Shakespeare shows us through Hamlet and other characters not only the sine qua non of human development — that in order to change ourselves we must first discover ourselves — but also what that development sounds like, looks like, and feels like. He shows us that it is the moment when Hamlet is so close to falling apart that he is able to fall together. 

For us, far away from the dramatic intensity of fictional characters, the point is not that we can change only if we contemplate killing ourselves or turn our backs on our friends; change is rather about moving toward, rather than away from, the anxieties that powerful external challenges provoke in our internal worlds. Hamlet was able to face his own inertia and cowardice; Hal was able to confront and thus transcend his dissolute lifestyle and embrace a new identity fit for a king. But both were possible only after the characters became willing to discover what lay within.
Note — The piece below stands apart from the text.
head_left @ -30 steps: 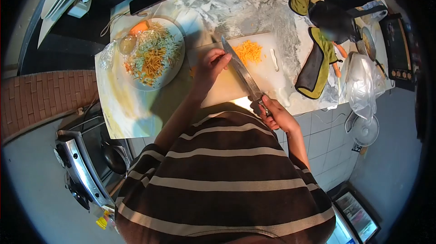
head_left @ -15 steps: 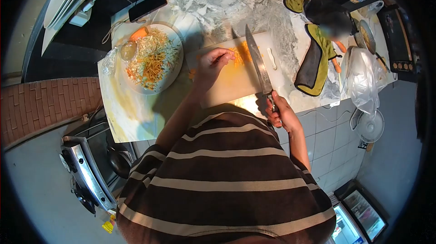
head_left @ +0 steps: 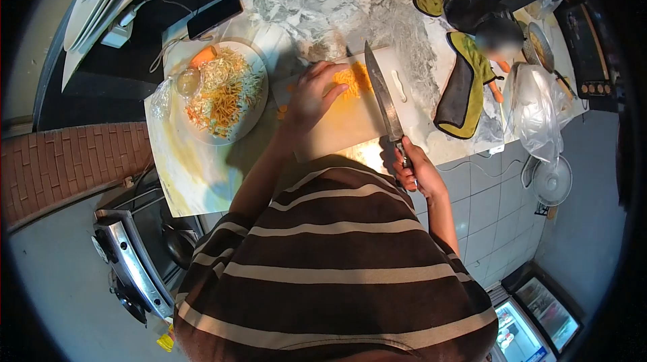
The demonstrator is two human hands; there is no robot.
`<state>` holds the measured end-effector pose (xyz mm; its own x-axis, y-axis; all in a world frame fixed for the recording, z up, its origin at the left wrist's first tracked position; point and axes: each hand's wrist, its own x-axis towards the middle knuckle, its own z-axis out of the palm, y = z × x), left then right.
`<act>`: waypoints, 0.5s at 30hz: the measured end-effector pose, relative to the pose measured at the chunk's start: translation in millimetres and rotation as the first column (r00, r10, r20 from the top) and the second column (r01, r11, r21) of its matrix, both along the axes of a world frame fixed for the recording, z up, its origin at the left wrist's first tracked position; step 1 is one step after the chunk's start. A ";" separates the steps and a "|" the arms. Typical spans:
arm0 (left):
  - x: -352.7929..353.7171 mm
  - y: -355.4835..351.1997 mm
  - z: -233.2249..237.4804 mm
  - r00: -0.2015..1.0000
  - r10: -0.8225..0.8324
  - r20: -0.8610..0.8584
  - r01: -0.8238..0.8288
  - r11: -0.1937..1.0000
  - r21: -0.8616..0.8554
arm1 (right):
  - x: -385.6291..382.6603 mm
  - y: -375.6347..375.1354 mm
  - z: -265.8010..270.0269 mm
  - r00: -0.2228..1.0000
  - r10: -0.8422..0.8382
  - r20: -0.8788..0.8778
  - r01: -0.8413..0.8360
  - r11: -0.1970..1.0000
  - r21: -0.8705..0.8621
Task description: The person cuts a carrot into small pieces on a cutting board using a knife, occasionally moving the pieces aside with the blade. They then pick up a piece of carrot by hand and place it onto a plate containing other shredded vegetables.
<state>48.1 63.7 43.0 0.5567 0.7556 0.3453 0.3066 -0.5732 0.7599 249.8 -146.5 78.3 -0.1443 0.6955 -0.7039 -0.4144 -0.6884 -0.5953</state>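
My right hand (head_left: 418, 170) grips the handle of a large knife (head_left: 383, 96), its blade pointing away over the right part of the white cutting board (head_left: 337, 134). Chopped orange pieces (head_left: 353, 81) lie in a small heap left of the blade. My left hand (head_left: 314, 96) is over the board beside this heap, fingers apart and curved around its left side. A few more orange bits (head_left: 282, 112) sit at the board's left edge. Left of the board stands a plate (head_left: 255, 116) with shredded vegetables (head_left: 226, 92) and a larger orange piece (head_left: 203, 56).
A black phone (head_left: 214, 16) lies at the back left. On the right are a green and grey cloth (head_left: 464, 92), carrots (head_left: 497, 92), a clear plastic bag (head_left: 536, 106) and a pan (head_left: 539, 45). A stove (head_left: 131, 261) stands lower left.
My left hand has opened from a loose pinch, its fingers spreading at the orange heap. The knife stays in my right hand, and the view has shifted slightly.
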 end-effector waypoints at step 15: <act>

Shakespeare teaches us moderns that in the face of an uncertain world, self-awareness — that much-vaunted leadership quality — is only worthy of the name when it is revelatory. And it can only be revelatory when we are willing to concede that we know ourselves only partially.

Development, then, is less about changing ourselves by learning new skills than about discovering ourselves by giving something up — including some of our most cherished notions of the person we think we are — in order to discover the person we could become.